In her later years she was diagnosed with Type 2 Diabetes and this eventually led to renal failure, requiring her to be on dialysis the last few years of her life. She also suffered a minor stroke which made walking difficult for her, but she used a walker to get around and she continued going to church regularly, refusing to let her physical limitations prevent her from doing what she wanted to do. She had to give up driving as her eyesight suffered from the diabetes too. Reading became difficult for her, in spite of her eyeglasses, but she used a magnifying glass to continue her love of books. Through the assistance of friends and her children, she remained in her own home, comfortable as she dealt with her health issues, never letting them get the best of her spirit.

On the night of February 2, 2010 Mrs. Epperson apparently got ready for bed and turned in for the evening. The following day her youngest son went to visit her and found her still in bed, peaceful, having passed away during the night. She was 82 years old.
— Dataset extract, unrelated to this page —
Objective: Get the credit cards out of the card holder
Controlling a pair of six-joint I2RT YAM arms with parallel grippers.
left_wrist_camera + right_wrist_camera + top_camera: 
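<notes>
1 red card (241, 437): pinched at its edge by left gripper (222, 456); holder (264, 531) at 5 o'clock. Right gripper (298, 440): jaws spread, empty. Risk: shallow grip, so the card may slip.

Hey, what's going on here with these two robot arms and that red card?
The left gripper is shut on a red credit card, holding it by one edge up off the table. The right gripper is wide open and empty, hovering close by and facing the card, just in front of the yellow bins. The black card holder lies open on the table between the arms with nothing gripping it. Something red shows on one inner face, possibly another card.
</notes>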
I like knowing that she went so easily. That she simply went to bed and left this life as she slept is a comfort for those who knew and loved her. It seems very fitting in a way. After all, this was a woman who lived life on her own terms. She loved her home and she never left it unless she had to be hospitalized. All her things were there. She had everything she needed. I’m glad she got to spend her last day at home and then make her graceful exit from her own bed, her dignity and her independence intact.

Mrs. Epperson was someone I admired and respected. I loved her very much. Having had her as a teacher in my childhood was a great benefit to me during my formative years, but having her as a friend when we were both adults was a treasure that I shall always hold dear to my heart. Life certainly didn’t turn out the way she thought it would, and who among us can say that it has, but she was strong and she had her faith, and through these indomitable traits she found happiness, purpose, and fulfillment in her life. Those who knew her were blessed by her presence in our lives. She was a wonderful woman, very maternal, devoted to the end, and she imparted to all of us who loved her the gift of having learned the secret to being happy through her own example of never giving in to anything that stood in the way of a goal she set for herself.

Mrs. Epperson, thank you for being a part of my life. You were my teacher. You were my friend. You played an important part in my becoming the man I am today and I will miss you very much. I love you.